Two decades of academic research into quantum computing brought significant recent investments in the field from major technology companies such as Microsoft, IBM, Google, Intel, Alibaba, Huawei, Fujitsu and Honeywell. A rapidly growing number of start-ups are also active in the field. Today’s most promising machines include IBM’s 127 “quantum bit” (qubit) Eagle processor, the largest general purpose quantum computer to date.

Demonstrations showed that some quantum machines are now taking only a few minutes to perform complex calculations that would take days on the most powerful classical computers. Although there are no real-world uses as yet, it is clear that quantum machines are starting to push into problems that are extremely difficult, time intensive and expensive for standard processors.

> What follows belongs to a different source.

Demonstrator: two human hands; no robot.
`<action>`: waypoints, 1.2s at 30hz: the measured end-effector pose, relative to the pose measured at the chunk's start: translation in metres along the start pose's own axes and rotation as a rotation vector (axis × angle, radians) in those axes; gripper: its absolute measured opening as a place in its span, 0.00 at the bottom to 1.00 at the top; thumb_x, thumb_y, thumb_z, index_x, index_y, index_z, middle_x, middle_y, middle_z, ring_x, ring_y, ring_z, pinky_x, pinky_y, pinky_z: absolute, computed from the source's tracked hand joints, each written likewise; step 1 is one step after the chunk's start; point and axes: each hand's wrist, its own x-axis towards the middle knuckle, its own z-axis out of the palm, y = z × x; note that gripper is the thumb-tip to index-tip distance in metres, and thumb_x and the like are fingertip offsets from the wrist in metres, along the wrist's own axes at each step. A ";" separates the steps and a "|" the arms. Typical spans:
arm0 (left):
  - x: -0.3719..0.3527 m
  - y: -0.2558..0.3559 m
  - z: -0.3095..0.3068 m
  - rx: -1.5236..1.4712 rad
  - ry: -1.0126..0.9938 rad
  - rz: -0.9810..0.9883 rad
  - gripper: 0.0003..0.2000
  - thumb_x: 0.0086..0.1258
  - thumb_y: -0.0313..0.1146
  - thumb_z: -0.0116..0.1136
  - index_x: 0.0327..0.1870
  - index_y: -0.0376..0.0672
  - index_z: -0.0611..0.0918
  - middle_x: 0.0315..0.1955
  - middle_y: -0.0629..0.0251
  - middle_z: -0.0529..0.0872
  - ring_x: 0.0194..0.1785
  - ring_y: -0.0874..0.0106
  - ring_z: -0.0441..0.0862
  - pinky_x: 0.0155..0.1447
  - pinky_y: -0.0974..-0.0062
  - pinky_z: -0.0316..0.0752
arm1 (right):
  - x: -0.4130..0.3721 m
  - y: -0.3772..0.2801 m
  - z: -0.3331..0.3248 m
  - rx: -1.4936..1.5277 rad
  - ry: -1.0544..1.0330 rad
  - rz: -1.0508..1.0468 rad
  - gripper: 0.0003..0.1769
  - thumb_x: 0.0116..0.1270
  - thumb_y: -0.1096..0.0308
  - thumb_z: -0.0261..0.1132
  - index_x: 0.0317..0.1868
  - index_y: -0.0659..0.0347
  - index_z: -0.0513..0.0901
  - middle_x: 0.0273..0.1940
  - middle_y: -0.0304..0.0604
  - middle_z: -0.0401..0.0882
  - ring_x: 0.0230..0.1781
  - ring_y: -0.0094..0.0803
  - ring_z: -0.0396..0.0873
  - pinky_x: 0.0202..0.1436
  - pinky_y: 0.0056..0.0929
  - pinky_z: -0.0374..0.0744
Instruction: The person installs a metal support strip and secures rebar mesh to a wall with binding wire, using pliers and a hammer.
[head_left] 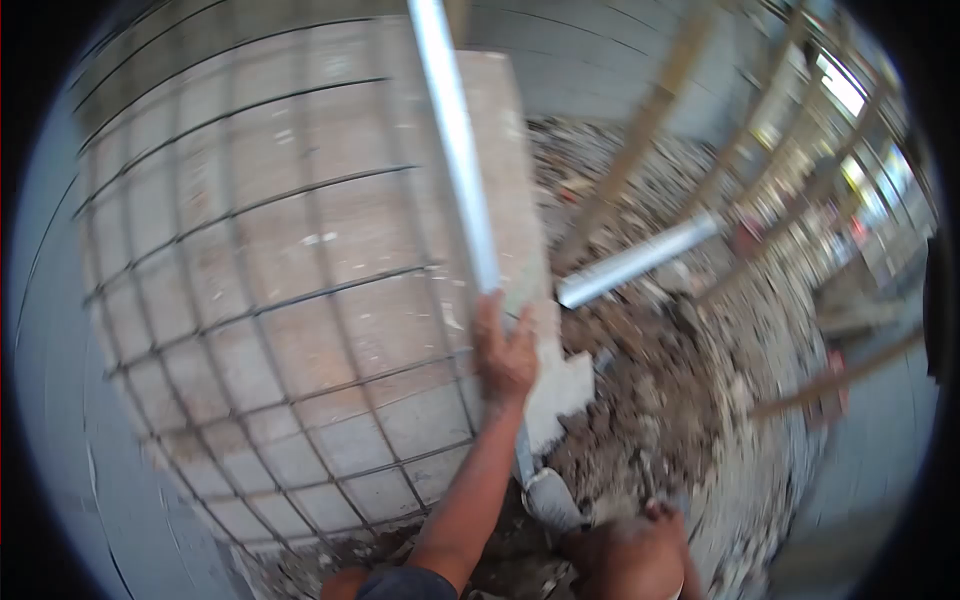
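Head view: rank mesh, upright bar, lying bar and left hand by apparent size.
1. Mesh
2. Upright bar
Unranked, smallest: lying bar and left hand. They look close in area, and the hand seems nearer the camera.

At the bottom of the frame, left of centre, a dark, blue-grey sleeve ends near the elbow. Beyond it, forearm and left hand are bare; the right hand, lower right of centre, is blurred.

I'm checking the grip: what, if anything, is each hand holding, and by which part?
The left hand holds the upright bar by its lower part. Whether the right hand holds anything cannot be told; it is blurred.
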 end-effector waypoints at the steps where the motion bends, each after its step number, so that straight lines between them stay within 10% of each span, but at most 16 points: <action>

Radar, page 39.

Anticipation in a nutshell

5-year horizon: New, useful quantum algorithms accelerate hardware development
10-year horizon: Quantum processors find real-world applications
25-year horizon: Million-qubit computers solve useful, classically intractable problems

Debate 1: Quantum Revolution & Advanced AI: What Do People Say?

Geographically, the discussion varies by tone and nature about Quantum and AI, with people in Asia the most positive and those in Europe and the U. S. showing more hesitancy about the uses, side effects and ethics involved. Older people in North America and Europe and younger people in Latin America, Africa and Asia had the most to say. Positive sentiment focused on the supporting infrastructure and new technology rather than implementation. Radar, page 252.

Debate 1: Quantum Revolution & Advanced AI: What Do People Do?

GESDA’s monitoring tool, providing live data on the actions of selected citizens, small groups and NGOs, was divided into four indicator categories: raising public awareness, entrepreneurial activities, policy-oriented activities and contributions to science and technology. The category of raising public awareness about the technology, science and societal impliactions was by far the most active. Radar, page 256.

Opportunities: Opening Quantum for the Benefit of Humanity

Google’s 2019 breakthrough – using a computer with 54 quantum bits, or qubits, to perform a calculation in 200 seconds that would have taken the world’s most powerful supercomputer 10,000 years to complete – marked a major inflection point in the development of quantum technology.

The calculation itself was of little practical use, but expectations for the usefulness of quantum computers are rising. It’s anticipated that in coming decades they will turbocharge the search for new materials and drugs, lead to quantum communication networks with uncrackable encryption, and help create quantum sensors providing ultra-precise measurements in medicine, Earth sciences, and positioning systems.

Global coordination and governance will need to be established to ensure that the new quantum infrastructure is open to everyone and its applications are beneficial to all. Already, discussions are focused on which intractable problems the quantum computers could help solve; how best to raise policymakers’ understanding of quantum technology so they can make forward-looking decisions; and ways of ensuring quantum applications are open to all. Radar, page 292.